What is expected -> Your answer must consist of exactly the lines below, starting with the line with "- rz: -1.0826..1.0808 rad" and going on through the line with "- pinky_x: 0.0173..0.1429", and nothing else.

Data excerpts ->
[Start of Attachment]
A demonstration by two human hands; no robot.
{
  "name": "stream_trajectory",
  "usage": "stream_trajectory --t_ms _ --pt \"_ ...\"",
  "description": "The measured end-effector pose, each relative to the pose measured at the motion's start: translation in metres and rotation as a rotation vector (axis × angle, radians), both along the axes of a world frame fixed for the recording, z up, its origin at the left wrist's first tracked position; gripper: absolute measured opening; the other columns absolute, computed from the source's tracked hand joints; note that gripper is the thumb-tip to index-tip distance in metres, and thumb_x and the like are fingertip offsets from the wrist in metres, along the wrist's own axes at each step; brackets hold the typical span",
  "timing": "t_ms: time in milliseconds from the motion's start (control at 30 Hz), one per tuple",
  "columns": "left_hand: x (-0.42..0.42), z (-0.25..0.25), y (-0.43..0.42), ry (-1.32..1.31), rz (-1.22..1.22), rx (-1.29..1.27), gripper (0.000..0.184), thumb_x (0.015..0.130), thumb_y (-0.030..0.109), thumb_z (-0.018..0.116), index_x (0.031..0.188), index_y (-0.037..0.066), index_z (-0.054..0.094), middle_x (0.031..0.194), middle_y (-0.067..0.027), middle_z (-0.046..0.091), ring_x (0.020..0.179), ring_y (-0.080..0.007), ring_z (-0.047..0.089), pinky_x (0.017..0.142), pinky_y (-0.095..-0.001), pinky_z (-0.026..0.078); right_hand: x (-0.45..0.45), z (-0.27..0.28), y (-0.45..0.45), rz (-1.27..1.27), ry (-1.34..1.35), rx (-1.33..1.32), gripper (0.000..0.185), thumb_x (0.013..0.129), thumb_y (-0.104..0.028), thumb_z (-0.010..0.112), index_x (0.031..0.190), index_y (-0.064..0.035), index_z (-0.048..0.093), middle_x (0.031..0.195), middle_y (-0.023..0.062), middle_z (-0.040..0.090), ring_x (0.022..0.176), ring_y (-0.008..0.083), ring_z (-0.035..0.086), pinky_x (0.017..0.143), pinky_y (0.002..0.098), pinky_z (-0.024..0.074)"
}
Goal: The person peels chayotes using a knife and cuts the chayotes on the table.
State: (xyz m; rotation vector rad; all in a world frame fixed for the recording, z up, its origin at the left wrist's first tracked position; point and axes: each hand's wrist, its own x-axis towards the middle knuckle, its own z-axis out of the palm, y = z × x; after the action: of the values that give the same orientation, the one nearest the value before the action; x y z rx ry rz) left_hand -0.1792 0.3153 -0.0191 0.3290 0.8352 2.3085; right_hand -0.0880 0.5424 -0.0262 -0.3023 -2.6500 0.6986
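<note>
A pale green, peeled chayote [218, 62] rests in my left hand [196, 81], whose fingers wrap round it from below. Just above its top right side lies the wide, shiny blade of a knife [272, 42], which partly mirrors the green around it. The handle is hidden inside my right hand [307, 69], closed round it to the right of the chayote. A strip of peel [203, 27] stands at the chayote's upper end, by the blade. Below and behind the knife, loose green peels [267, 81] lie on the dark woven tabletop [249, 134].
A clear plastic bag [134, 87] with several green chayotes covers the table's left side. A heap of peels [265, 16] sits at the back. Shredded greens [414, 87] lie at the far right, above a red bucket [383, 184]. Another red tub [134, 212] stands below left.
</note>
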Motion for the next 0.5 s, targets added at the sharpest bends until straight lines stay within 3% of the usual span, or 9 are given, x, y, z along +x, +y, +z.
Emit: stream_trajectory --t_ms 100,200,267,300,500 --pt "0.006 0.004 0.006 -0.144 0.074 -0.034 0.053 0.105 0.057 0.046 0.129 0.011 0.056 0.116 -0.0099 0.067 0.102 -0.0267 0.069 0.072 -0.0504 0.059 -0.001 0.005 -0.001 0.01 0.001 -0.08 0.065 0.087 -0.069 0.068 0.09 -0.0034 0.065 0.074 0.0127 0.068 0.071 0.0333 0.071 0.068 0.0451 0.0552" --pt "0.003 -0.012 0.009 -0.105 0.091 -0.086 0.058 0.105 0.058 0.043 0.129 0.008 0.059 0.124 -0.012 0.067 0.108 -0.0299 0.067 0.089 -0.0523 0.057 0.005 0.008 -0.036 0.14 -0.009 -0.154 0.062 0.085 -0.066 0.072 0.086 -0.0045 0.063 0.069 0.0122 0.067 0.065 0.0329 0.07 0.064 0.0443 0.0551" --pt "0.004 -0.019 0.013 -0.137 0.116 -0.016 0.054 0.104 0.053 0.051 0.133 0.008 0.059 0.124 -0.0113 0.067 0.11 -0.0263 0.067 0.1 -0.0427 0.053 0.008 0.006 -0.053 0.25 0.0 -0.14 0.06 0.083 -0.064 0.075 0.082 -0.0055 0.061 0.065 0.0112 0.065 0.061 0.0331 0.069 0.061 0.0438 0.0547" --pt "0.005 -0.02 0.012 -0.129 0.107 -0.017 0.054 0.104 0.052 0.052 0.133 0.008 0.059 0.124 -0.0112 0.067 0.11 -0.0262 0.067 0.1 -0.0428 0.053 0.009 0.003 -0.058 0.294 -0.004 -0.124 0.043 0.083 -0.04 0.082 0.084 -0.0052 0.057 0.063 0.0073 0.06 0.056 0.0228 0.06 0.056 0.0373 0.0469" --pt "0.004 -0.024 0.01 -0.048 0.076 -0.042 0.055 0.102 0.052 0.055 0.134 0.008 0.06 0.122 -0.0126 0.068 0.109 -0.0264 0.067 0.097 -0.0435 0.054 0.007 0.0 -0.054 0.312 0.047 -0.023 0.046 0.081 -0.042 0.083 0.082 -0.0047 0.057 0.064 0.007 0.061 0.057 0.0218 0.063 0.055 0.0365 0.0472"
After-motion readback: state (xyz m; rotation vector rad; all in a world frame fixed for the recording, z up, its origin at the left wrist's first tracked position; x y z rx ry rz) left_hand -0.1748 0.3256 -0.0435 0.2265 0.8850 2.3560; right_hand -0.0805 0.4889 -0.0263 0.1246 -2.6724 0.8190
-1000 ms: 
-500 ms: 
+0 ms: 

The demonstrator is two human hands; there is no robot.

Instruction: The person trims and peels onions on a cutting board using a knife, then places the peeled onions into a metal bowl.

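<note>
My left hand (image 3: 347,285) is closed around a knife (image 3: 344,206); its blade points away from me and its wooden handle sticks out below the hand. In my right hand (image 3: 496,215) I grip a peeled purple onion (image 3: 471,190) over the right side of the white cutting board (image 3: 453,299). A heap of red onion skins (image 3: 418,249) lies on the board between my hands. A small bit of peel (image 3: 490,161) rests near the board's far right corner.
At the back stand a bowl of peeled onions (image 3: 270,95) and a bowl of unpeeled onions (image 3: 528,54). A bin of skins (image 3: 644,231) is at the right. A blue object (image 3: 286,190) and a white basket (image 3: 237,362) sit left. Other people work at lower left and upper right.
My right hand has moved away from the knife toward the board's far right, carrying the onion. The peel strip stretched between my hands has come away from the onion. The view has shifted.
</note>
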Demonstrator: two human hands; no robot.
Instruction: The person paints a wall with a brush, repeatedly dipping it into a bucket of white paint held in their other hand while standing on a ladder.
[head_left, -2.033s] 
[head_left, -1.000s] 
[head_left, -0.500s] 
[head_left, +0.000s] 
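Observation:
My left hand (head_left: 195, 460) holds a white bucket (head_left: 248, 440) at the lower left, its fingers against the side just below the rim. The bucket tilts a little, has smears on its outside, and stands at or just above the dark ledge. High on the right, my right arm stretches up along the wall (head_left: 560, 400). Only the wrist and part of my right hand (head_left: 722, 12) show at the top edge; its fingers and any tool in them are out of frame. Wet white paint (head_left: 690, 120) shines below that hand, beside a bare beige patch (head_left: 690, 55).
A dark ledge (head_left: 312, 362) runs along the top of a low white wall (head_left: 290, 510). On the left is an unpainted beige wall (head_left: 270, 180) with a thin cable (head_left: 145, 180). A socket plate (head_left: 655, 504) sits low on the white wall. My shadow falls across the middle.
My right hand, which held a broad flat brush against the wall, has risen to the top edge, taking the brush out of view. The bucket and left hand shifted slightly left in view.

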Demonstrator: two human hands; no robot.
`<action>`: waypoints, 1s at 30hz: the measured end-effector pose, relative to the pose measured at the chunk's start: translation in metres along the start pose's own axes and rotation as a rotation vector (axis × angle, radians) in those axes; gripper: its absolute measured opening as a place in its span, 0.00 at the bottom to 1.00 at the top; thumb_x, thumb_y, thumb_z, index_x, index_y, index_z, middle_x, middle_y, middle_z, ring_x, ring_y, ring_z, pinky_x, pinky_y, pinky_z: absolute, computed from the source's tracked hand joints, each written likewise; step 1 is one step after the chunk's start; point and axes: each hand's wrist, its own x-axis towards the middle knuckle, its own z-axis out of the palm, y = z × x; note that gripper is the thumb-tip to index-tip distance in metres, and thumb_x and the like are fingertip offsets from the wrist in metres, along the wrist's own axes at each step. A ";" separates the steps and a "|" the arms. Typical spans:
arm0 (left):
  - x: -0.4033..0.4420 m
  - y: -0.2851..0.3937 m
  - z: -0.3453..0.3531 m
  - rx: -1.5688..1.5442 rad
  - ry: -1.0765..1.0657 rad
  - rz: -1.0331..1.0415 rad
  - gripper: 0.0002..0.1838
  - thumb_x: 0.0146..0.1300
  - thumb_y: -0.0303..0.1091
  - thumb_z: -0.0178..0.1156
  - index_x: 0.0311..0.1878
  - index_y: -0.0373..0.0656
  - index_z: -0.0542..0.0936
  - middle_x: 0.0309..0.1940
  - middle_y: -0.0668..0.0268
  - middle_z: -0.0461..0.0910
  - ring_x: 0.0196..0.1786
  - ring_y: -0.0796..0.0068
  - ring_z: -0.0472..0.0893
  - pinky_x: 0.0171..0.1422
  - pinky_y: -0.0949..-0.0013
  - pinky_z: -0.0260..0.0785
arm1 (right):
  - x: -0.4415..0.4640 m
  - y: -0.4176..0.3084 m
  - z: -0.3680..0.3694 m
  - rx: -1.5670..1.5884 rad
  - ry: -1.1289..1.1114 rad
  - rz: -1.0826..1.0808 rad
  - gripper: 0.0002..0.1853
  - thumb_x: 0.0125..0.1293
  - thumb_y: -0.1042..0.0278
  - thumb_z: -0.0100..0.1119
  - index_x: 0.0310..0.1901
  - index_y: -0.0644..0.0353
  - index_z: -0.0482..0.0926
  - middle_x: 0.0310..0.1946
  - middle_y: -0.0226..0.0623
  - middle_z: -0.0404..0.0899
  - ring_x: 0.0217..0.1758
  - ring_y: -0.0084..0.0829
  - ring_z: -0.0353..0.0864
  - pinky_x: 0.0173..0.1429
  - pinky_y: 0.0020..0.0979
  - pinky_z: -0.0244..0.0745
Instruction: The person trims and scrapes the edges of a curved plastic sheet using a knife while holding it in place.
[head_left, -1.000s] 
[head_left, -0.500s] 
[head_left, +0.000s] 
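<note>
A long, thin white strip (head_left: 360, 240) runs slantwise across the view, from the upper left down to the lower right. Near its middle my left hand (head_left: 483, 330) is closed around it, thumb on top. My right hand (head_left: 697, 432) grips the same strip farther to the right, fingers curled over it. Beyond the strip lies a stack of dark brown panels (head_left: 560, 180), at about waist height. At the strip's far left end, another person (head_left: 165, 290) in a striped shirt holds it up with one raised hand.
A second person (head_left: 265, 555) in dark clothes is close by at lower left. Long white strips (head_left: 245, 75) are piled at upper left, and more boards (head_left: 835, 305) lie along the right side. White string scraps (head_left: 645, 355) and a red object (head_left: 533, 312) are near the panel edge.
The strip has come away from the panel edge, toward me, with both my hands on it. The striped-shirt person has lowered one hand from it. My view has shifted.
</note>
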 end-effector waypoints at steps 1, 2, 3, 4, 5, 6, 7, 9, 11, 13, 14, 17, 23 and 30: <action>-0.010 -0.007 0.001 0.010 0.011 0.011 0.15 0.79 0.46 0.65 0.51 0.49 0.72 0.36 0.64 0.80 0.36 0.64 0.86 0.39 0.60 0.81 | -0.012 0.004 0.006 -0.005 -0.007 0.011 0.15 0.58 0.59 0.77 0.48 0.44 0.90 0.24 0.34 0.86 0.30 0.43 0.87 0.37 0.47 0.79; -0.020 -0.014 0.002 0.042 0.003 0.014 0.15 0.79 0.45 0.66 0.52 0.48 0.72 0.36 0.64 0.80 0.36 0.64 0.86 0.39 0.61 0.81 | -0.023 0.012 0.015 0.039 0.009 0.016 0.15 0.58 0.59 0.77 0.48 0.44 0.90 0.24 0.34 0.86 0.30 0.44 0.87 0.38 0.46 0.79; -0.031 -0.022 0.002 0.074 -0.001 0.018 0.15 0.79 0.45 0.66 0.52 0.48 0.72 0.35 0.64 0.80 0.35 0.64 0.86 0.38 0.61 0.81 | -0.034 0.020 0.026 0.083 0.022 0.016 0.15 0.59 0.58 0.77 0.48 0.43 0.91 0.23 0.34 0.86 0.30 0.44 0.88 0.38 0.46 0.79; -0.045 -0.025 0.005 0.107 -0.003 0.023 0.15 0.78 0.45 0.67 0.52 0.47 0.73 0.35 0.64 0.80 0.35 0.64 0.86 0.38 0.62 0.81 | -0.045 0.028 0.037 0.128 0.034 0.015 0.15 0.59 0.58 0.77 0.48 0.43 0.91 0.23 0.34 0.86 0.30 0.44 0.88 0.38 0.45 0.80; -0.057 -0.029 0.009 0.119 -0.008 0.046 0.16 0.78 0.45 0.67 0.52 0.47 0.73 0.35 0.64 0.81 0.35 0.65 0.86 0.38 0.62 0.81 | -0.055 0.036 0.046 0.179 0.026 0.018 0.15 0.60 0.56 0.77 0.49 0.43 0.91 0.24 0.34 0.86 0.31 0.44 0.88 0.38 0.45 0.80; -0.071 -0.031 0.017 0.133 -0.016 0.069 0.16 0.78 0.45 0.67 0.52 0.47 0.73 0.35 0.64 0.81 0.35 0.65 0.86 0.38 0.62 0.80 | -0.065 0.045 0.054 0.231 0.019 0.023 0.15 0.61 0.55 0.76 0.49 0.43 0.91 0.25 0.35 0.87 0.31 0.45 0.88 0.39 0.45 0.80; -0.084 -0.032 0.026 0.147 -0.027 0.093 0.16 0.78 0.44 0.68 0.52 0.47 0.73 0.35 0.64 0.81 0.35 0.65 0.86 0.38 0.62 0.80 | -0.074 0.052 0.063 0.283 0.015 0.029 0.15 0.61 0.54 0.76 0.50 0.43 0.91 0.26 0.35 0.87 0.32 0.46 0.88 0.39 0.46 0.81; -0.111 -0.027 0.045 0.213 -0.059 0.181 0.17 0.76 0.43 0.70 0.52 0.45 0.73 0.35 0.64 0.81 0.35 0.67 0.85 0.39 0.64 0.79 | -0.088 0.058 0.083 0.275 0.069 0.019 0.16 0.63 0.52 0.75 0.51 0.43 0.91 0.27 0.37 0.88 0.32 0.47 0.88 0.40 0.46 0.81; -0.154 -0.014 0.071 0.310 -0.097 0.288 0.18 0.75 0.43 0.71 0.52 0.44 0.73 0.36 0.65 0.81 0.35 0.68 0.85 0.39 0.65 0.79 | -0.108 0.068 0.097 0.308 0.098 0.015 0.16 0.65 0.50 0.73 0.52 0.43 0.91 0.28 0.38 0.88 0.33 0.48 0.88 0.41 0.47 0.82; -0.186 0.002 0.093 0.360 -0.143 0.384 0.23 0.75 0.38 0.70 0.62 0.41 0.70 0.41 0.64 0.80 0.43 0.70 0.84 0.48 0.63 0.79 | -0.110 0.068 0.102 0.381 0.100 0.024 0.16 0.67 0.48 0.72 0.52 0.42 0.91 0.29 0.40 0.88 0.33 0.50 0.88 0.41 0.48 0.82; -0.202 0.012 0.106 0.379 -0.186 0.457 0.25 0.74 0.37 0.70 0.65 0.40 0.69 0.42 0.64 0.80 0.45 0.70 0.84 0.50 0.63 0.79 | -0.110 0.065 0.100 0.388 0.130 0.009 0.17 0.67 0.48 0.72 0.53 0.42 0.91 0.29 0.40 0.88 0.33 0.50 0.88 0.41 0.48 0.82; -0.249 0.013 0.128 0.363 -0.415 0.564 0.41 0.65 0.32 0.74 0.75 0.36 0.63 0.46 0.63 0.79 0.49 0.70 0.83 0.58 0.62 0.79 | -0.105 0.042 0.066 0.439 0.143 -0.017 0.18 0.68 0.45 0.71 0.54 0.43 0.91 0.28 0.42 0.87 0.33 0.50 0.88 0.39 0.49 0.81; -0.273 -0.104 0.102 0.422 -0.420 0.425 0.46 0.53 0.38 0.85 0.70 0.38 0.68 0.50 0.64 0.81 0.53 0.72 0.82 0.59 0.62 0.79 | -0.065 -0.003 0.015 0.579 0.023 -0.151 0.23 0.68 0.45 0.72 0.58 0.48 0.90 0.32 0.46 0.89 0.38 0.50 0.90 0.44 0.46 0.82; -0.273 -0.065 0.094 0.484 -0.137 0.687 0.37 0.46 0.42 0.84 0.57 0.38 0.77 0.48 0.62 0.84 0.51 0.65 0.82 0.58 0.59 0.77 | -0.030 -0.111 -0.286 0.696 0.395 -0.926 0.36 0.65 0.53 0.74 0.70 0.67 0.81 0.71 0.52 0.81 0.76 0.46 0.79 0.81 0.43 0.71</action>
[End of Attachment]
Solved exercise ->
  - rz: -1.0826..1.0808 rad
  - gripper: 0.0002..0.1853
  - thumb_x: 0.0125..0.1293
  - thumb_y: -0.1042..0.0278
  - thumb_z: -0.0100..0.1119
  - index_x: 0.0310..0.1901
  - index_y: -0.0644..0.0353
  - index_z: -0.0482..0.0926
  - middle_x: 0.0310..0.1946
  - middle_y: -0.0226..0.0623
  - middle_z: -0.0404..0.0899
  - ring_x: 0.0217..0.1758
  - ring_y: -0.0084..0.0829
  - ring_z: -0.0353..0.0864
  - pinky_x: 0.0173..0.1429

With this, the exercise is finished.